Day to Day: Learning in Public

Katie is candid about being early in her Quilter journey. “I’m still carving out my own space,” she says. Her days are filled with reviewing merge requests, cutting tickets, running releases, and deliberately exploring unfamiliar parts of the codebase.

She treats every review as an opportunity to build mental models. “Taking those change sets as an opportunity to kind of learn about that particular part of the code and what’s going on there.”

When complexity overwhelms intuition, she reaches for structure. Recently, she created diagrams to understand system logic. “The process of getting it laid out, it just helped me a whole bunch figuring it out.”

She hopes those artifacts will help others too. Visibility, for her, is not self-promotion. It is shared understanding.

What she looks forward to most is ownership. “The idea that you can directly own the problems that you’re working on,” she says, “talking with the people that you want to develop something for… defining those requirements.”

Giving someone what they actually need, rather than what they asked for, is where she finds satisfaction.

Culture, Gender, and Ambition Without Burnout

Katie does not frame herself as exceptional for being one of few women in engineering spaces. She is matter-of-fact. “I’m used to being one of not that many women in a sciencey or techie field.”

What mattered to her at Quilter was transparency. During her interview, she was told directly that she would be the first woman engineer at the company. “That immediately earned him points in my book,” she recalls. “Okay, this guy’s got my back.”

She emphasizes collaboration over comfort. “The comfort from which you can work towards something really difficult.” Ambition matters, but not at the expense of people.

She is explicit about what she values: “In order to build something truly good and sustainably, you need to make sure that you don’t burn out your engineers in the process.”

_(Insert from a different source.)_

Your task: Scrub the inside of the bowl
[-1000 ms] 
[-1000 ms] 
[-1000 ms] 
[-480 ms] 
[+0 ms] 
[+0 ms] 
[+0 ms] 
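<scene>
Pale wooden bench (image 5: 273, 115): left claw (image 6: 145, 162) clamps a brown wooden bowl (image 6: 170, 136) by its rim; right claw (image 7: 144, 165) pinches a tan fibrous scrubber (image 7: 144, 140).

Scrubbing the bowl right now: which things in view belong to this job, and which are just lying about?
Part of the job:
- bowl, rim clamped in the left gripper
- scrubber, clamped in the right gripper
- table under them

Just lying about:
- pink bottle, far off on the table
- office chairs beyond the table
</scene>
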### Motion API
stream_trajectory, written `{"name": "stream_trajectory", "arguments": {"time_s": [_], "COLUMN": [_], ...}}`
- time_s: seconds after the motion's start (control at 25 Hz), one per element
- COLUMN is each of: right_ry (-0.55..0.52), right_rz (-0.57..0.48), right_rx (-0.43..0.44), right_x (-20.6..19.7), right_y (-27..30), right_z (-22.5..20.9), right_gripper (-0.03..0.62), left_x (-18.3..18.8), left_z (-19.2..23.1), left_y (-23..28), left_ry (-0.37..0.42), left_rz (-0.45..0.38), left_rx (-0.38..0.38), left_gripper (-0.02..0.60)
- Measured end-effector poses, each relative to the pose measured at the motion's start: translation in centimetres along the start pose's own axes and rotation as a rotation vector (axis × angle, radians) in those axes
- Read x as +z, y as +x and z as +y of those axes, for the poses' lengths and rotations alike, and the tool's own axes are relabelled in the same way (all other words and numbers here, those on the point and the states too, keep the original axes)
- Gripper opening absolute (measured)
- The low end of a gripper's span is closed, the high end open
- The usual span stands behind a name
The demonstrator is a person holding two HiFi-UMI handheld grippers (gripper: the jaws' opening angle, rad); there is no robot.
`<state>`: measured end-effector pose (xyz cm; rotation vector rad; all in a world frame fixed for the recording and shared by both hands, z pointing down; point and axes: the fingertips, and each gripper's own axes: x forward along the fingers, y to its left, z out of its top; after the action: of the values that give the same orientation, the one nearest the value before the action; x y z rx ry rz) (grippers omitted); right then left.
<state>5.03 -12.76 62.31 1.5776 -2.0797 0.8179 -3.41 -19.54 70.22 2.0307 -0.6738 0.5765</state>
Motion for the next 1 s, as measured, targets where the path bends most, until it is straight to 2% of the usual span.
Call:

This perspective aligns with Quilter’s culture of experienced builders. People who have “seen things,” as she puts it, and know what they want their work lives to look like.

Beyond the Code

Outside of work, Katie’s life is full. She practices wushu and recently began learning sword forms. She reads extensively across comics, fantasy, and science fiction. She studies languages, with experience in Japanese, Spanish, and German.

“The same part of my brain that does things for computer science,” she reflects, “adores learning about actual human languages and different cultures.”

It is not a contradiction. It is the same impulse expressed through different systems.

A Line to Remember

Near the end of the conversation, Katie articulates a goal that feels quietly definitive: “I’m really looking forward to building up my own foundation so that I can have my own peak from which I can shout and yell at the other people around me.”

It is not about volume or dominance. It is about perspective. Building something solid enough that others can see it, engage with it, and build alongside it.

That is the kind of engineer Quilter is made of.